-- Work order --
Give back the listing word for word, from top to bottom.

-- Data extracts --
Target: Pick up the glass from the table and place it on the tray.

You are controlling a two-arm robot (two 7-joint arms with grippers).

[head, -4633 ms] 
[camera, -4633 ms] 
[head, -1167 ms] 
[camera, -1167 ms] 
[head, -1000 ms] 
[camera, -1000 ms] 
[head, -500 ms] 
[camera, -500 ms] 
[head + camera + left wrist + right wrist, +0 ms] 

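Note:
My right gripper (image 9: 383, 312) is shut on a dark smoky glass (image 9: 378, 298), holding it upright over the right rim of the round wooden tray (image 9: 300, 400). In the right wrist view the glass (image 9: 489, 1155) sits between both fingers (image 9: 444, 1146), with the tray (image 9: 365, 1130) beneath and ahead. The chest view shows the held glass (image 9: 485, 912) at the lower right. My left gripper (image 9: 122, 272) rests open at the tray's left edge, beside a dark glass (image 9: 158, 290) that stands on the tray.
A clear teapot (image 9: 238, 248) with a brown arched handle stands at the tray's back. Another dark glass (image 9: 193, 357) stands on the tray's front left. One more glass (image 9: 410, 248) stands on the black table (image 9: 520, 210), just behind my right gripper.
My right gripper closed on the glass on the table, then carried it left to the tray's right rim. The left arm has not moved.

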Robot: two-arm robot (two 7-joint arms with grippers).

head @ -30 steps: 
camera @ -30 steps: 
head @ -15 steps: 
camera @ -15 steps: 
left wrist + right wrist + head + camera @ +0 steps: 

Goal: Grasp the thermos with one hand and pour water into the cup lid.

-- Answer to the exercise --
Target: Pick up the glass from the table and place it on the tray.

You are controlling a two-arm robot (two 7-joint arms with grippers).

[head, -4633 ms] 
[camera, -4633 ms] 
[head, -1167 ms] 
[camera, -1167 ms] 
[head, -1000 ms] 
[camera, -1000 ms] 
[head, -500 ms] 
[camera, -500 ms] 
[head + camera + left wrist + right wrist, +0 ms] 

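Note:
My right gripper (image 9: 383, 312) is shut on a dark smoky glass (image 9: 378, 298), holding it upright over the right rim of the round wooden tray (image 9: 300, 400). In the right wrist view the glass (image 9: 489, 1155) sits between both fingers (image 9: 444, 1146), with the tray (image 9: 365, 1130) beneath and ahead. The chest view shows the held glass (image 9: 485, 912) at the lower right. My left gripper (image 9: 122, 272) rests open at the tray's left edge, beside a dark glass (image 9: 158, 290) that stands on the tray.
A clear teapot (image 9: 238, 248) with a brown arched handle stands at the tray's back. Another dark glass (image 9: 193, 357) stands on the tray's front left. One more glass (image 9: 410, 248) stands on the black table (image 9: 520, 210), just behind my right gripper.
My right gripper closed on the glass on the table, then carried it left to the tray's right rim. The left arm has not moved.
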
Robot: two-arm robot (two 7-joint arms with grippers).

head @ -30 steps: 
camera @ -30 steps: 
head @ -15 steps: 
camera @ -15 steps: 
left wrist + right wrist + head + camera @ +0 steps: 

Goal: Grasp the thermos with one hand and pour water into the cup lid.

Nothing else is needed to complete this exercise.